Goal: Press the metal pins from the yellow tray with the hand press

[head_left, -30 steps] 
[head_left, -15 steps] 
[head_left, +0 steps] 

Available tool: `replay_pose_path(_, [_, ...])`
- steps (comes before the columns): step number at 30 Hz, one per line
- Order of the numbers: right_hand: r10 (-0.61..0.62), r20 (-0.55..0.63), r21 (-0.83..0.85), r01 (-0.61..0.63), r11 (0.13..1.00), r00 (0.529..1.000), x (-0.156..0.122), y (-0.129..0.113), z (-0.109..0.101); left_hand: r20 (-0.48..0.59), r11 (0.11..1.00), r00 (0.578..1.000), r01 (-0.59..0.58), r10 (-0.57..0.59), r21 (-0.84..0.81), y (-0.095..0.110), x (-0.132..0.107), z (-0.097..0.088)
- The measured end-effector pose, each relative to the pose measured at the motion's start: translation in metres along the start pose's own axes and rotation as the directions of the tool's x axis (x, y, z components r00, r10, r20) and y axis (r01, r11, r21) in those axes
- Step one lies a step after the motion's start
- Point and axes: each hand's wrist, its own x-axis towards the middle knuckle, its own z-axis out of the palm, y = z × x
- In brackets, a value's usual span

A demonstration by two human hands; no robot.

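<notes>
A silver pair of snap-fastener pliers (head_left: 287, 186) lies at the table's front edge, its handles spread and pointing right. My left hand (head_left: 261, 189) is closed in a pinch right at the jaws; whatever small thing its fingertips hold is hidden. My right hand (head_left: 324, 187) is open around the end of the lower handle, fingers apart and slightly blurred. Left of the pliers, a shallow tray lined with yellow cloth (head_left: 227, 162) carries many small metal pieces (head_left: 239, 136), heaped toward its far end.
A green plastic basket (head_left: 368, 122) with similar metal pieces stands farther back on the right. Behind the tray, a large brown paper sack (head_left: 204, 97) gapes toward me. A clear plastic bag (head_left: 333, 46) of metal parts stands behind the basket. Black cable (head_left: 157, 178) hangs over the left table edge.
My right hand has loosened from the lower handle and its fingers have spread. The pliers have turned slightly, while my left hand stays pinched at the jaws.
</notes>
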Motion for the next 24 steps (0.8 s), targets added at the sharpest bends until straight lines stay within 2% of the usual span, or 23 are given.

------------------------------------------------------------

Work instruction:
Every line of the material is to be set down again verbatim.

Output of the exercise:
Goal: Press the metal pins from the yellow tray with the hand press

[head_left, -30 steps] 
[head_left, -15 steps] 
[head_left, +0 steps] 

Available tool: `replay_pose_path(_, [_, ...])`
- steps (comes before the columns): step number at 30 Hz, one per line
- Order of the numbers: right_hand: r10 (-0.61..0.62), r20 (-0.55..0.63), r21 (-0.83..0.85), r01 (-0.61..0.63), r11 (0.13..1.00), r00 (0.529..1.000), x (-0.156..0.122), y (-0.129..0.113), z (-0.109..0.101); left_hand: r20 (-0.48..0.59), r11 (0.11..1.00), r00 (0.578..1.000), r01 (-0.59..0.58), r10 (-0.57..0.59), r21 (-0.84..0.81), y (-0.095..0.110), x (-0.132..0.107), z (-0.097..0.088)
- The measured end-effector pose, each relative to the pose measured at the motion's start: translation in metres along the start pose's own axes and rotation as the directions of the tool's x axis (x, y, z components r00, r10, r20) and y axis (r01, r11, r21) in those axes
- Step one lies a step after the motion's start
- Point and axes: each hand's wrist, its own x-axis towards the middle knuckle, its own z-axis out of the palm, y = z × x
- In brackets, a value's usual span

A demonstration by two human hands; no robot.

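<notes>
A silver pair of snap-fastener pliers (head_left: 287, 186) lies at the table's front edge, its handles spread and pointing right. My left hand (head_left: 261, 189) is closed in a pinch right at the jaws; whatever small thing its fingertips hold is hidden. My right hand (head_left: 324, 187) is open around the end of the lower handle, fingers apart and slightly blurred. Left of the pliers, a shallow tray lined with yellow cloth (head_left: 227, 162) carries many small metal pieces (head_left: 239, 136), heaped toward its far end.
A green plastic basket (head_left: 368, 122) with similar metal pieces stands farther back on the right. Behind the tray, a large brown paper sack (head_left: 204, 97) gapes toward me. A clear plastic bag (head_left: 333, 46) of metal parts stands behind the basket. Black cable (head_left: 157, 178) hangs over the left table edge.
My right hand has loosened from the lower handle and its fingers have spread. The pliers have turned slightly, while my left hand stays pinched at the jaws.
</notes>
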Motion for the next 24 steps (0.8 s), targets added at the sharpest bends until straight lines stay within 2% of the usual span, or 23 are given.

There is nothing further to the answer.